▶ Task details
The whole listing is to be set down again without alteration.

▶ Source material
···
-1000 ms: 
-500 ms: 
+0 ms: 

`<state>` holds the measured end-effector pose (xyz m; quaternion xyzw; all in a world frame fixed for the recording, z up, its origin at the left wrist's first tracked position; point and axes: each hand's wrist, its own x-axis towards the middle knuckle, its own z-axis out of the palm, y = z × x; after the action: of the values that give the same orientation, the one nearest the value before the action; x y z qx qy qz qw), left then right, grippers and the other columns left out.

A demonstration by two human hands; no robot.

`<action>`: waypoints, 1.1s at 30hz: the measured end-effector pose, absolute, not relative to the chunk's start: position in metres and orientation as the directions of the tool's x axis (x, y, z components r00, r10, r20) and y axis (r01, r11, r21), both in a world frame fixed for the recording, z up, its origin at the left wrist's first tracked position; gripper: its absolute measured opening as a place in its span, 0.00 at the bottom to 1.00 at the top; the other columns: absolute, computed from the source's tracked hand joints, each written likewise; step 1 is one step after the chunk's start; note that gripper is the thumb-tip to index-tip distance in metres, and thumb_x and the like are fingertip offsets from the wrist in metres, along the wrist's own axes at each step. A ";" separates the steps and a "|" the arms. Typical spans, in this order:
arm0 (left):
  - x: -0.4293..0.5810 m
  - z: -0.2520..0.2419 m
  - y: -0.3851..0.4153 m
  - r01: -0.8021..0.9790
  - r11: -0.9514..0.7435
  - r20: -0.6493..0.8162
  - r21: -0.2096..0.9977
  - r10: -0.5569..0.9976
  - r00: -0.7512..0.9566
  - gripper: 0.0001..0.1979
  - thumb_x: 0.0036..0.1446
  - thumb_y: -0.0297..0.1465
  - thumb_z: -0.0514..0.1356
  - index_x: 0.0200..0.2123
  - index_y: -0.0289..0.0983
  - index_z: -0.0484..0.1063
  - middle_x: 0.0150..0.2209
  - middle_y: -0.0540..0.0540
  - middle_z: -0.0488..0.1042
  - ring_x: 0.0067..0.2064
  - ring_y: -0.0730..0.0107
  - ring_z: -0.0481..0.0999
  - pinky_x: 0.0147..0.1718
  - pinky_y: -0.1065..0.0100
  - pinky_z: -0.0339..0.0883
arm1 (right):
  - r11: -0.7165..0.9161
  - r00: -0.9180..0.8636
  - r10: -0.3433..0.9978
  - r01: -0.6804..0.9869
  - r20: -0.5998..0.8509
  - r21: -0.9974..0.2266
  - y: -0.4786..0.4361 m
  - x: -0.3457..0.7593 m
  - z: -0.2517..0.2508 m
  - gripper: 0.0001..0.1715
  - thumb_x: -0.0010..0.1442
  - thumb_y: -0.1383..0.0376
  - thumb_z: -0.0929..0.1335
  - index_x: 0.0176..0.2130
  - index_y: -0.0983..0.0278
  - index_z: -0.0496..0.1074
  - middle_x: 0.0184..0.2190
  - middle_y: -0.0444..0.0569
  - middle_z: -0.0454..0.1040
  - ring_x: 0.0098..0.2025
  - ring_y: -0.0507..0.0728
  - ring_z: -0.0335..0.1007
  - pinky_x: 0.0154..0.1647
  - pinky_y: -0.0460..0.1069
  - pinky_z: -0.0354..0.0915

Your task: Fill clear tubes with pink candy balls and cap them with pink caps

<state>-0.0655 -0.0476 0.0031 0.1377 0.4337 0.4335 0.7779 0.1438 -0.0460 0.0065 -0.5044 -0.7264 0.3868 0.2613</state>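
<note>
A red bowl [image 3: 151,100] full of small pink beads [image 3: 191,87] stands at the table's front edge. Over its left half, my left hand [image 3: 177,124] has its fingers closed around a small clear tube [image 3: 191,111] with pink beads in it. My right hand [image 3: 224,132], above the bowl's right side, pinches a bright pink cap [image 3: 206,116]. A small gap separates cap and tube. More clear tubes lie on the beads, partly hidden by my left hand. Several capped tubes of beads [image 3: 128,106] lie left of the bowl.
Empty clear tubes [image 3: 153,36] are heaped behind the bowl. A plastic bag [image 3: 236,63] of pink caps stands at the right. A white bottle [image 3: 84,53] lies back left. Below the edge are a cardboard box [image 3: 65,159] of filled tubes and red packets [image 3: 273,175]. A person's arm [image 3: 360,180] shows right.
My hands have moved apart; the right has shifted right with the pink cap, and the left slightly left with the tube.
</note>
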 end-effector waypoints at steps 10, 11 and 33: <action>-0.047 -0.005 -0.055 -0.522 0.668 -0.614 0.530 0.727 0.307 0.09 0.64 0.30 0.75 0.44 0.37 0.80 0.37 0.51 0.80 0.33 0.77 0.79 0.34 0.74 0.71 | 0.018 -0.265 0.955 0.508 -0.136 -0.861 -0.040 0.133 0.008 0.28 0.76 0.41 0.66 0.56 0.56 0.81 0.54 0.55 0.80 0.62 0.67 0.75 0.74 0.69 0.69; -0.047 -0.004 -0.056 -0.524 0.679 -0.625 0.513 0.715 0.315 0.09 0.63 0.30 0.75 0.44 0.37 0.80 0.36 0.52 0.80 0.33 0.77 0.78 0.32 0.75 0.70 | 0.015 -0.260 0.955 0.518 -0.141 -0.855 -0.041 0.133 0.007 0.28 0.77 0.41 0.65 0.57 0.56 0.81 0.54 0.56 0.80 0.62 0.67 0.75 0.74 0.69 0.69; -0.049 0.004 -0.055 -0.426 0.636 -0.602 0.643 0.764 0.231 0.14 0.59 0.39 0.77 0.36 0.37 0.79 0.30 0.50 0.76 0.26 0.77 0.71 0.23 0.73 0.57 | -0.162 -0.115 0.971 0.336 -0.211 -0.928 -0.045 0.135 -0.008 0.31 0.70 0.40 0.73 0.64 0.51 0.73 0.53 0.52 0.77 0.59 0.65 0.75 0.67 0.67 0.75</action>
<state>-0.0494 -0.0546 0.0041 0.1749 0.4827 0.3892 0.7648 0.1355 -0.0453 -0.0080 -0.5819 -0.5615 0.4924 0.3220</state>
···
▶ Answer to the problem
-1000 ms: 
-500 ms: 
+0 ms: 

`<state>` holds the measured end-effector pose (xyz m; quaternion xyzw; all in a world frame fixed for the recording, z up, its origin at the left wrist's first tracked position; point and axes: each hand's wrist, its own x-axis towards the middle knuckle, its own z-axis out of the palm, y = z × x; after the action: of the values that give the same orientation, the one nearest the value before the action; x y z qx qy qz qw), left then right, grippers and the other columns left out.

A demonstration by two human hands; no robot.

`<action>`: waypoints, 1.1s at 30hz: the measured end-effector pose, absolute, not relative to the chunk's start: position in metres and orientation as the directions of the tool's x axis (x, y, z components r00, r10, r20) and y axis (r01, r11, r21), both in a world frame fixed for the recording, z up, its origin at the left wrist's first tracked position; gripper: its absolute measured opening as a place in its span, 0.00 at the bottom to 1.00 at the top; the other columns: absolute, computed from the source's tracked hand joints, each written likewise; step 1 is one step after the chunk's start; note that gripper is the thumb-tip to index-tip distance in metres, and thumb_x and the like are fingertip offsets from the wrist in metres, along the wrist's own axes at each step. A ";" separates the steps and a "|" the arms. Typical spans, in this order:
arm0 (left):
  - x: -0.4293..0.5810 m
  - z: -0.2520..0.2419 m
  - y: -0.3851..0.4153 m
  - r01: -0.8021..0.9790
  - r11: -0.9514..0.7435
  - r20: -0.6493..0.8162
  - r21: -0.2096..0.9977
  - r10: -0.5569..0.9976
  - r00: -0.7512..0.9566
  - gripper: 0.0001..0.1979
  - thumb_x: 0.0036..0.1446
  - thumb_y: -0.0297..0.1465
  - thumb_z: -0.0514..0.1356
  - index_x: 0.0200..0.2123
  - index_y: -0.0289..0.0983
  - index_z: -0.0484..0.1063
  - middle_x: 0.0150..0.2209
  - middle_y: -0.0540..0.0540
  - middle_z: -0.0488..0.1042
  - ring_x: 0.0067..0.2064
  - ring_y: -0.0730..0.0107
  - ring_z: -0.0481..0.0999
  - pinky_x: 0.0147..0.1718
  - pinky_y: -0.1065..0.0100
  - pinky_z: -0.0339..0.0883
arm1 (right):
  - r11: -0.7165..0.9161
  - r00: -0.9180..0.8636
  - r10: -0.3433..0.9978
  - r01: -0.6804..0.9869
  - r20: -0.5998..0.8509
  - r21: -0.9974..0.2266
  - y: -0.4786..0.4361 m
  - x: -0.3457..0.7593 m
  - z: -0.2517..0.2508 m
  - gripper: 0.0001..0.1715
  - thumb_x: -0.0010..0.1442
  - thumb_y: -0.1383..0.0376
  - thumb_z: -0.0929..0.1335
  - index_x: 0.0176..0.2130
  - index_y: -0.0983..0.0278
  - index_z: -0.0496..0.1074
  - middle_x: 0.0184..0.2190
  - middle_y: -0.0444..0.0569
  - middle_z: -0.0454..0.1040
  - ring_x: 0.0098..0.2025
  - ring_y: -0.0507..0.0728
  - ring_z: -0.0335..0.1007
  - pinky_x: 0.0154..0.1647
  - pinky_y: -0.0460..0.1069
  - pinky_z: -0.0354..0.0915

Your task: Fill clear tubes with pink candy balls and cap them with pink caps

<state>-0.0655 -0.0476 0.0031 0.1377 0.4337 0.4335 0.7779 0.1438 -0.0460 0.0065 -0.5044 -0.7264 0.3868 0.2613</state>
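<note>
A red bowl [image 3: 151,100] full of small pink beads [image 3: 191,87] stands at the table's front edge. Over its left half, my left hand [image 3: 177,124] has its fingers closed around a small clear tube [image 3: 191,111] with pink beads in it. My right hand [image 3: 224,132], above the bowl's right side, pinches a bright pink cap [image 3: 206,116]. A small gap separates cap and tube. More clear tubes lie on the beads, partly hidden by my left hand. Several capped tubes of beads [image 3: 128,106] lie left of the bowl.
Empty clear tubes [image 3: 153,36] are heaped behind the bowl. A plastic bag [image 3: 236,63] of pink caps stands at the right. A white bottle [image 3: 84,53] lies back left. Below the edge are a cardboard box [image 3: 65,159] of filled tubes and red packets [image 3: 273,175]. A person's arm [image 3: 360,180] shows right.
My hands have moved apart; the right has shifted right with the pink cap, and the left slightly left with the tube.
</note>
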 end-effector waypoints at steps 10, 11 and 33: <action>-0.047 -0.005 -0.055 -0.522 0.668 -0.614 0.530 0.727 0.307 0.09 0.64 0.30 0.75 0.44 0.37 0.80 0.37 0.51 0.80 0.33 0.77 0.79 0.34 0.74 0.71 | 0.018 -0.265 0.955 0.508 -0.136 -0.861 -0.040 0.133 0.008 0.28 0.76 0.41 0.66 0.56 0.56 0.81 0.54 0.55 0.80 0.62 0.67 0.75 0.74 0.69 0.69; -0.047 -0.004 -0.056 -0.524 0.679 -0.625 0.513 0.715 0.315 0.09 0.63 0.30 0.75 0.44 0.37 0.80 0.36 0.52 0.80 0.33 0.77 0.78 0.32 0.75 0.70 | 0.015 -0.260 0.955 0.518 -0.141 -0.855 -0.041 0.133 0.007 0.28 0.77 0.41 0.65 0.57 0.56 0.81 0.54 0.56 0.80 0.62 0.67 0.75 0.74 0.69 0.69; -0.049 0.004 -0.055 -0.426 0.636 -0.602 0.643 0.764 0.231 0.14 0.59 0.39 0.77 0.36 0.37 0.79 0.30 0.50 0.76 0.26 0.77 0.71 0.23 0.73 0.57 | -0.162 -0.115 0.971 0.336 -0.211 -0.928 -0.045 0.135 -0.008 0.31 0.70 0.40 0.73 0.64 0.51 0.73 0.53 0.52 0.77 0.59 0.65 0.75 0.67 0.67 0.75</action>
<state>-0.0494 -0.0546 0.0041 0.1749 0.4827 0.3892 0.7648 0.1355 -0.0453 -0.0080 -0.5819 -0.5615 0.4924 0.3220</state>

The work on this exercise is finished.